The cravings were hitting her late in the pregnancy, later than most women. They had been happening steadily for a week or so and if Haymitch had been amused at first by the few innocent requests during the day, he hadn’t been so amused when she had pitched a tantrum at three am because she wanted strawberries and there were none to be found in the dead of winter.
He made a face. “That’s a lot of sugar, sweetheart…”
“You kept saying I needed to fatten up.” she pointed out.
She was certainly fattened up now. Well… She still wasn’t huge by someone else’s standard but she was a tiny person and she felt like she was ready to explode. The fact that there were still three months to go was frightening.
“Yeah, put on some weight, not give yourself diabetes…” he commented.
She couldn’t stop a flash of annoyance from passing on her face at getting denied. “The baby wants it.”
“The baby wants to be healthy.” he countered and, because she had let go of his arm and was now openly glaring, he lifted both hands in a gesture of surrender. “Tell you what… You can have the ice cream and the hot chocolate but we drop the whipped cream and the jam.”
“I want the jam.” she growled. “On grilled toasts.”
Haymitch had never been good at admitting defeat but he knew for a fact she would brave the snow and trek into town herself if she had too. Cravings weren’t to be taken lightly.
“No whipped cream.” he insisted.
“Spoil joy.” she accused, pecking his mouth. “Hurry, I am starving.”
He rolled his eyes and breathed out a long suffering sigh to let her know just how impossible she was before stealing another kiss.
“You’ll be okay on your own?” he asked once they were downstairs and he was slipping on his coat. “I can stop by the kids’ and ask one of them to…”

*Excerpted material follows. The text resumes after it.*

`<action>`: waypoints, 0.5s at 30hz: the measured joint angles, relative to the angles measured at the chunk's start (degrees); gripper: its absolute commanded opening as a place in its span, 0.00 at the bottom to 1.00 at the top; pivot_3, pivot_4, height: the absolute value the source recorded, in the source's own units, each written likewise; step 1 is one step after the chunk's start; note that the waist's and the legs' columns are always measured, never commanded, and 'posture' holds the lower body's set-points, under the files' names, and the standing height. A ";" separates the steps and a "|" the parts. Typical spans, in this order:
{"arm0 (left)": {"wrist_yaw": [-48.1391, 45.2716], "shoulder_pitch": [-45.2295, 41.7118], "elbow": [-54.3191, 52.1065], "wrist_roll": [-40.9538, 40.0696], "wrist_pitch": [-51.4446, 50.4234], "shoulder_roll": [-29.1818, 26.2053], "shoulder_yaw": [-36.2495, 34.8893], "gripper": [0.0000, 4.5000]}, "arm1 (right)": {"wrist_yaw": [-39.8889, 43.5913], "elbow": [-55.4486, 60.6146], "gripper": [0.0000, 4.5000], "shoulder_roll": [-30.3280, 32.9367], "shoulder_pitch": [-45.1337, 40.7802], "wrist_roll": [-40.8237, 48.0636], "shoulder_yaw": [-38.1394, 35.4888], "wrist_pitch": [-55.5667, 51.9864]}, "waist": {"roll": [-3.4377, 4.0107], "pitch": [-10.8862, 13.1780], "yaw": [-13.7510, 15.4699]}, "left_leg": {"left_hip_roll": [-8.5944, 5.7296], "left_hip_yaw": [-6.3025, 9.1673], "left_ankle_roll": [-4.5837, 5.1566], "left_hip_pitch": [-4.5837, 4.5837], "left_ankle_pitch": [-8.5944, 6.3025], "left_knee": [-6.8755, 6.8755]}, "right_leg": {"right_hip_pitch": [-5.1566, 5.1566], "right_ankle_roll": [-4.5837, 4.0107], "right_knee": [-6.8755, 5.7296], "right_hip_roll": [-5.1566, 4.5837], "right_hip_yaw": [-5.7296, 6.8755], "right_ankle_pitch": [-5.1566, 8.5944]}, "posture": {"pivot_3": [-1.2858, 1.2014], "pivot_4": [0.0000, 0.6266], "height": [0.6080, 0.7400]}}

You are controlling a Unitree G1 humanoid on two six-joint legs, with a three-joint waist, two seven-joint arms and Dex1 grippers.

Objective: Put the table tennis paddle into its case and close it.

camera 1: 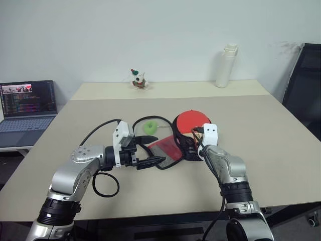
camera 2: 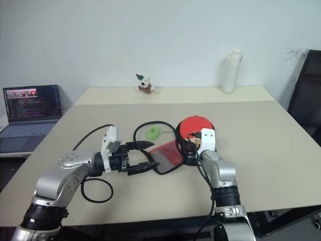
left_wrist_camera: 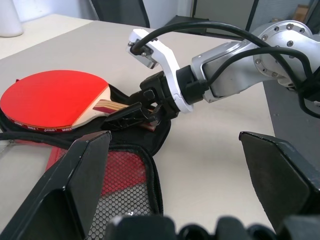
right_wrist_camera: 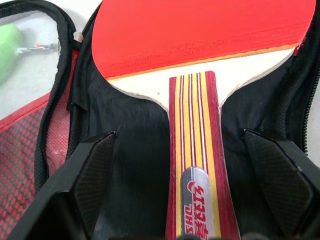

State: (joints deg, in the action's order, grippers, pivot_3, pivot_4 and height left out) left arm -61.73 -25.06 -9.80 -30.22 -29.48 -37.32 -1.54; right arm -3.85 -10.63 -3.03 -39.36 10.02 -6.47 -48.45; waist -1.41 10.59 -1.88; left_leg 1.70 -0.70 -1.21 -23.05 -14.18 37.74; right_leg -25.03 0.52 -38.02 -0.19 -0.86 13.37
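Table tennis paddle, a flat red-rubber bat with pale wooden edge and striped handle, lies in the open case, released.

Going left to right: the left gripper hovers with fingers spread wide and empty, just beside the case's folded-out red mesh flap; at its three o'clock the soft black zip-rimmed fabric case holds the paddle on its black lining; at the case's five o'clock the right gripper stands unclenched astride the handle, gripping nothing. Insertion looks done; next, I judge, the flap must fold over the blade, then the zipper be run round.
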 measured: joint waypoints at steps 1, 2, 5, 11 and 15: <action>0.02 0.00 0.11 0.01 0.03 0.00 0.00 1.00 | 0.01 0.05 0.79 0.03 0.13 -0.15 0.17 0.01 | 0.00 0.00 -0.01 | 0.00 0.00 0.00 0.00 0.00 0.00 | 0.00 0.00 0.00 0.00 0.00 0.00 | 0.52 0.24 1.00; 0.07 0.00 0.31 0.04 0.06 0.01 0.00 1.00 | -0.01 0.14 0.72 0.02 0.32 -0.43 0.51 0.02 | 0.00 0.00 -0.01 | 0.00 0.00 0.00 0.00 0.00 0.00 | 0.00 0.00 0.00 0.00 0.00 0.00 | 0.52 0.24 1.00; 0.16 0.00 0.58 0.09 0.11 0.01 0.00 1.00 | -0.07 0.23 0.49 -0.05 0.55 -0.54 0.89 0.01 | 0.00 0.00 -0.01 | 0.00 0.00 0.00 0.00 0.00 0.00 | 0.00 0.00 0.00 0.01 0.00 0.00 | 0.52 0.24 1.00; 0.26 0.00 0.65 0.09 0.24 0.01 0.01 1.00 | -1.68 3.20 0.28 -1.55 2.12 -0.78 0.76 -1.82 | 0.00 0.00 0.01 | 0.00 0.01 0.00 0.00 0.00 -0.01 | -0.01 0.00 0.00 0.01 0.00 0.00 | 0.52 0.24 1.00; 0.14 0.00 0.68 0.09 0.26 0.01 0.01 1.00 | -3.00 5.67 0.28 -2.87 3.28 -0.88 0.80 -3.29 | 0.00 0.00 0.00 | 0.01 0.01 0.00 0.00 0.00 -0.01 | -0.01 0.00 0.00 0.01 0.00 0.00 | 0.52 0.24 1.00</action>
State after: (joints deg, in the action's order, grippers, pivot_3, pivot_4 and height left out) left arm -61.58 -25.06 -9.12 -30.12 -29.23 -37.31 -1.53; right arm -6.85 -4.96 -5.90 -36.08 9.14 -5.67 -51.74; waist -1.41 10.59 -1.88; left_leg 1.70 -0.69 -1.21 -23.05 -14.18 37.74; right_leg -25.04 0.52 -38.01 -0.18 -0.86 13.37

“I will be fine.” she interrupted him firmly, as much to convince him as herself. She had hardly been left home alone since… Since Clay. “I am keeping Snowball anyway. He needs a bath.”
And she would be fine with her guard puppy. She had no doubt he would jump at the throat of anyone who would try to attack her.

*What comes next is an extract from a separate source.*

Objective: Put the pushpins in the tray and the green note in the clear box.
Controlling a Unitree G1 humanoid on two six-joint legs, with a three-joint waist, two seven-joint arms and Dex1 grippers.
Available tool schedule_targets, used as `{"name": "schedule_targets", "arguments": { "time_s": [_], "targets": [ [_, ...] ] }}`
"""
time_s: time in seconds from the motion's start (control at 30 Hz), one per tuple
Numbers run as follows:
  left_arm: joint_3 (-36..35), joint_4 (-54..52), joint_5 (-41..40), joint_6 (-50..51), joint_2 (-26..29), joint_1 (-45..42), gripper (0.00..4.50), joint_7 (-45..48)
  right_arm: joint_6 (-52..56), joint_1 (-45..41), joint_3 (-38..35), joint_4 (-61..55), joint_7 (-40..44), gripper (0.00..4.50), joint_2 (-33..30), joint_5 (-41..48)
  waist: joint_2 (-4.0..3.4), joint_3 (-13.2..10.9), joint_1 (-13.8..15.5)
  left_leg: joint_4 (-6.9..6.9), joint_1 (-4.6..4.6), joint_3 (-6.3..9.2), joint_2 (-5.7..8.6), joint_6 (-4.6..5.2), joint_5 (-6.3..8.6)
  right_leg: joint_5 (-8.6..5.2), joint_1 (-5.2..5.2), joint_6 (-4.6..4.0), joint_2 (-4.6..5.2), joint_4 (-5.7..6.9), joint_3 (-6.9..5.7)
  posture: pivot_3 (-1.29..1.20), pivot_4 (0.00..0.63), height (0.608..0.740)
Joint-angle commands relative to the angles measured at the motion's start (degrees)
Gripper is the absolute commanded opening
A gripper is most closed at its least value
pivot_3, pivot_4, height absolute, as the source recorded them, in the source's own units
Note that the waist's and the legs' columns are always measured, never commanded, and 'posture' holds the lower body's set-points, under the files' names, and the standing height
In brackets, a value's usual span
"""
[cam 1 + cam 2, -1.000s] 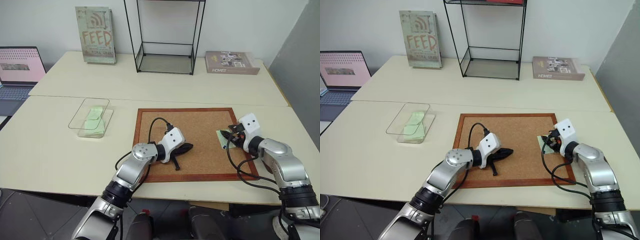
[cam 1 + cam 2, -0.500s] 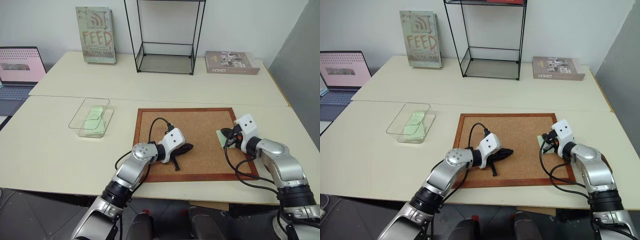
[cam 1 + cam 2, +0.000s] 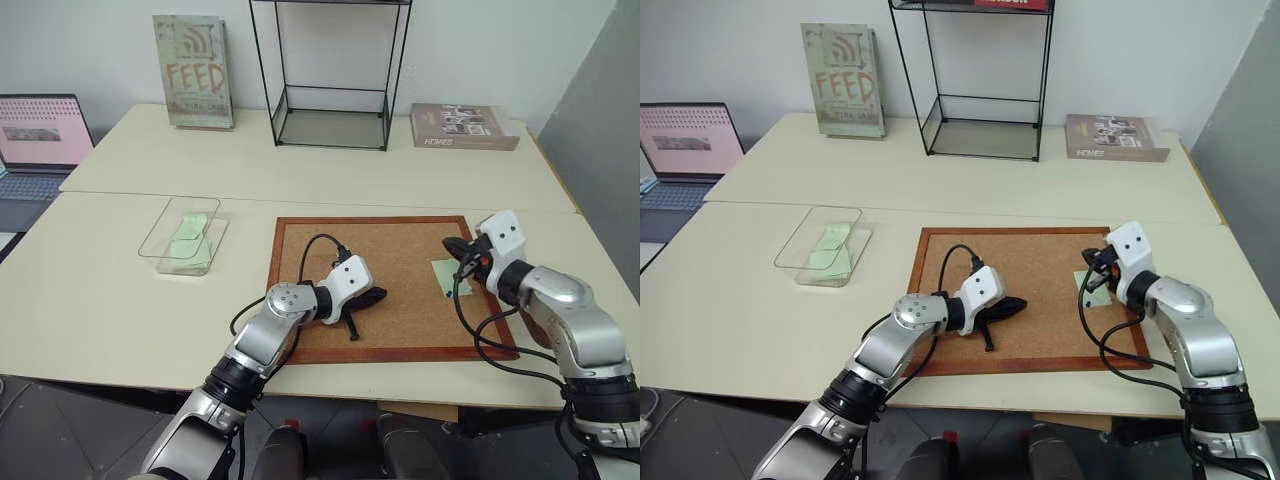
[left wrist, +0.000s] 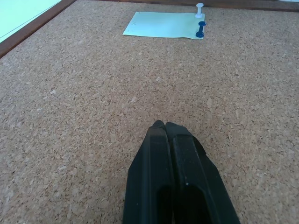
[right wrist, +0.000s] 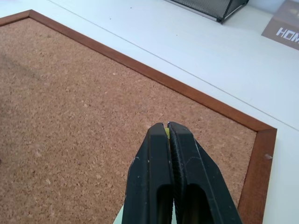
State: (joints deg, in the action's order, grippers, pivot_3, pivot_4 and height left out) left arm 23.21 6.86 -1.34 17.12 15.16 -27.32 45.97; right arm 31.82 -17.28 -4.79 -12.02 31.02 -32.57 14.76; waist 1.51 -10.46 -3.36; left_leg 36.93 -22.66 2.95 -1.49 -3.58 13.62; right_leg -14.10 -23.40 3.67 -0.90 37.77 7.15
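Right gripper [image 5: 167, 127]: clenched, raised over the right side of the corkboard [image 3: 400, 250]; a yellow sliver [image 5: 167, 133] is pinched between its tips, which I take for a pushpin head, though too little shows to be sure.
Left gripper [image 4: 164, 125]: clenched on nothing, tips resting low on the cork near the board's middle.
Green note [image 3: 445, 276]: flat on the cork by the board's right edge, long axis running roughly from the surface's far edge toward its near edge.
Pins at the note: a dark blue pushpin [image 4: 201, 30] stands on one corner; a pale pushpin [image 4: 199, 8] stands just beside it, off the paper.
Clear box [image 3: 160, 235]: toward the left edge of the surface [image 3: 100, 300], well apart from the board, green slips already inside.
Key relation: the note lies just below and beside the right gripper, clearly nearer that arm; the left gripper points at it across the board.
Step, as I judge it: pins first, since the blue one seems to pin the note.
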Motion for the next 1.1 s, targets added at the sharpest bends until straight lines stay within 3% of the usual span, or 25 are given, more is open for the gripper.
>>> {"name": "schedule_targets", "arguments": {
  "time_s": [0.03,0.4,0.67,0.7,1.1],
  "targets": [
    [1.8,0.7,1.5,1.4,0.5,1.4,0.0,0.5,2.4,4.7,-7.2,-8.1,-1.5,0.02,-3.1,0.8,0.0,0.0,0.1,-0.01,-0.02,0.02,0.0,0.0,0.0,0.0,0.0,0.0,0.0,-0.01,-0.01,0.0,0.15,0.74],
    [1.7,0.4,1.4,0.8,0.4,1.8,0.0,0.2,8.1,28.2,-17.2,-16.1,-4.6,0.02,-10.8,-8.0,-0.1,0.1,0.1,0.0,0.05,-0.04,0.01,0.0,0.0,-0.19,0.02,-0.3,0.02,-0.06,0.06,0.0,0.15,0.74],
    [2.0,0.4,1.8,0.4,0.0,2.0,0.0,0.1,8.5,31.0,-18.6,-13.6,-3.8,0.02,-11.5,-9.8,-0.1,0.1,0.0,0.02,0.16,-0.09,0.0,0.0,0.0,-0.22,0.1,-0.32,0.02,-0.09,0.08,0.0,0.15,0.74],
    [2.0,0.5,1.8,0.4,0.0,1.9,0.0,0.1,8.6,30.8,-18.7,-13.1,-3.7,0.47,-11.4,-9.7,-0.1,0.1,0.0,0.01,0.15,-0.08,0.01,0.0,0.0,-0.22,0.1,-0.33,0.02,-0.09,0.08,0.0,0.15,0.74],
    [1.7,0.0,2.1,0.6,-0.2,2.5,0.0,-0.7,10.1,29.8,-19.7,-11.3,-2.3,2.68,-11.3,-8.2,-0.1,0.1,0.1,0.01,0.12,-0.07,0.02,0.0,0.0,-0.22,0.1,-0.32,0.02,-0.11,0.08,0.0,0.15,0.74]
  ]
}}
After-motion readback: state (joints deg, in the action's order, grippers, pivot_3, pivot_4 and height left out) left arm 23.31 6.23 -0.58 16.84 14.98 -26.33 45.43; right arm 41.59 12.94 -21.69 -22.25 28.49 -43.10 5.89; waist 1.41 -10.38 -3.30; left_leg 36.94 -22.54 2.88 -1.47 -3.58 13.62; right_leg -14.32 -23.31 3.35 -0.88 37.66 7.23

“Don’t overdo it.” he warned.
The second he opened the back door, Snowball came rushing in, joyfully barking at being allowed back inside. She had to grab his collar to prevent him from running around. Even then, when he shook the water off his fur, he sent speckles everywhere. He was a mess of wet hair and tangled mud crusted fur.

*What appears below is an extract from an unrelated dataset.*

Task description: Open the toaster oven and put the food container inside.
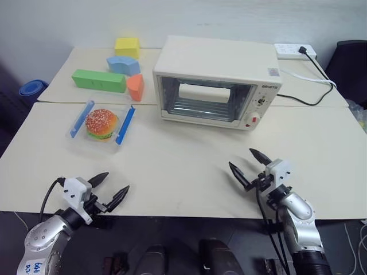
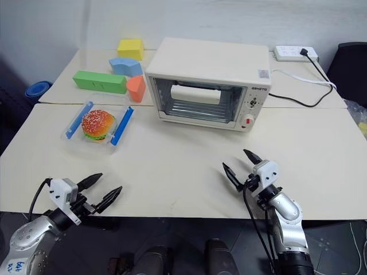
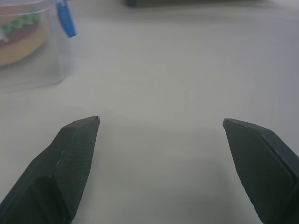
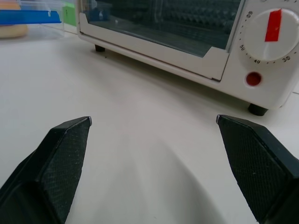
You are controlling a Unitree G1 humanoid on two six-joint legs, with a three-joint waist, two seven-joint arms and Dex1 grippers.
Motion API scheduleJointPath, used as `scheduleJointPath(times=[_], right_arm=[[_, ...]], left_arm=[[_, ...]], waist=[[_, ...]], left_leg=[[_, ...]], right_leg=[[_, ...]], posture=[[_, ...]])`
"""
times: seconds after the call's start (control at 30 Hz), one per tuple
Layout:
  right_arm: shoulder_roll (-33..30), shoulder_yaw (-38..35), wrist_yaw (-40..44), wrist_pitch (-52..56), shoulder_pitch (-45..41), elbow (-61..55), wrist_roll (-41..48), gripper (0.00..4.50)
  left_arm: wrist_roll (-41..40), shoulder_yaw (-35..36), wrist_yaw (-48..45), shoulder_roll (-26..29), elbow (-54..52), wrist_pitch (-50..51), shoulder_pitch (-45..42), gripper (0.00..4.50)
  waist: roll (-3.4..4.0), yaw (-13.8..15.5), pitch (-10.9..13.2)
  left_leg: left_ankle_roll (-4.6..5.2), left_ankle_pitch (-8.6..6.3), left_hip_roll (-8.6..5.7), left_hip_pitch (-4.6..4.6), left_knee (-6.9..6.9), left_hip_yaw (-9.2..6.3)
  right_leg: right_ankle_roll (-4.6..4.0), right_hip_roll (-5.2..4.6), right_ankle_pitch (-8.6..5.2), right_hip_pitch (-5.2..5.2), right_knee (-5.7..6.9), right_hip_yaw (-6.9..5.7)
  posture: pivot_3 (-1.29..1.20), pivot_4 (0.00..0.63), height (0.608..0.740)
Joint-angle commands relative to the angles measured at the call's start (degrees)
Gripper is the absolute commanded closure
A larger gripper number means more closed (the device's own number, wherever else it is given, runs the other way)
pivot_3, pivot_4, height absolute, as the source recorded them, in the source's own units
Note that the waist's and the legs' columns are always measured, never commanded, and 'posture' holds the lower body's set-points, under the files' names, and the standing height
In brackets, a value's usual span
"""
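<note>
Two grippers, both mine, both spread wide and holding nothing: left gripper (image 1: 109, 186) low near the counter's front edge, right gripper (image 1: 250, 164) off to the right, facing the oven.

One toaster oven (image 1: 215, 83) sits at the back of the counter (image 1: 183, 166), glass door shut, cream bar handle (image 1: 205, 93) across its upper part. One red button (image 1: 253, 120) and one dial with a red pointer (image 4: 273, 29) on its right panel. One food container (image 1: 102, 124) rests left of the oven, well apart from both grippers, with two blue clips and one toy hamburger inside.

Four foam blocks behind the container: yellow block (image 1: 127, 46), blue block (image 1: 124, 65), green block (image 1: 98, 80), orange block (image 1: 135, 87). One power strip (image 1: 293, 50) at the far right, its black cord (image 1: 309, 97) trailing past the oven.

Risks, as I judge them: pulling the handle could drag the whole oven forward, since nothing braces it. The clear container walls look slick; a pinch off-centre may tip it. Lowered, the door may crowd the container's path in. The orange block lies close enough to get nudged.
</note>
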Motion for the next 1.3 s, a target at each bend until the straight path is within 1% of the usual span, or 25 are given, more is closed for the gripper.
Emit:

“You are one very disgusting puppy.” she chided him. “Jumping in a puddle of mud like a ruffian. I expect more distinguished behavior from you.” The rebuke flew high over his head. He barked, wriggling his tail left and right in excitement, his head nuzzling her hand, pleading to be petted. When he realized Haymitch was heading out, he tried to follow but she held fast.  “Ah. Ah.” She clicked her tongue. “Bad puppies don’t get to go out. Bad puppies get baths.”
“Can’t wait for you to give the same lecture to our kid, sweetheart.” Haymitch snorted as a goodbye.
Convincing Snowball to follow her upstairs wasn’t terribly difficult, neither was ordering him to hop in the bathtub. Haymitch had laughed at her and claimed she would make the puppy soft by pampering him like that, he had mocked her when she had ordered boxes of dog shampoo from the city… But having made sure the dog accepted baths easily from the very first week had made it a lot easier to keep him clean.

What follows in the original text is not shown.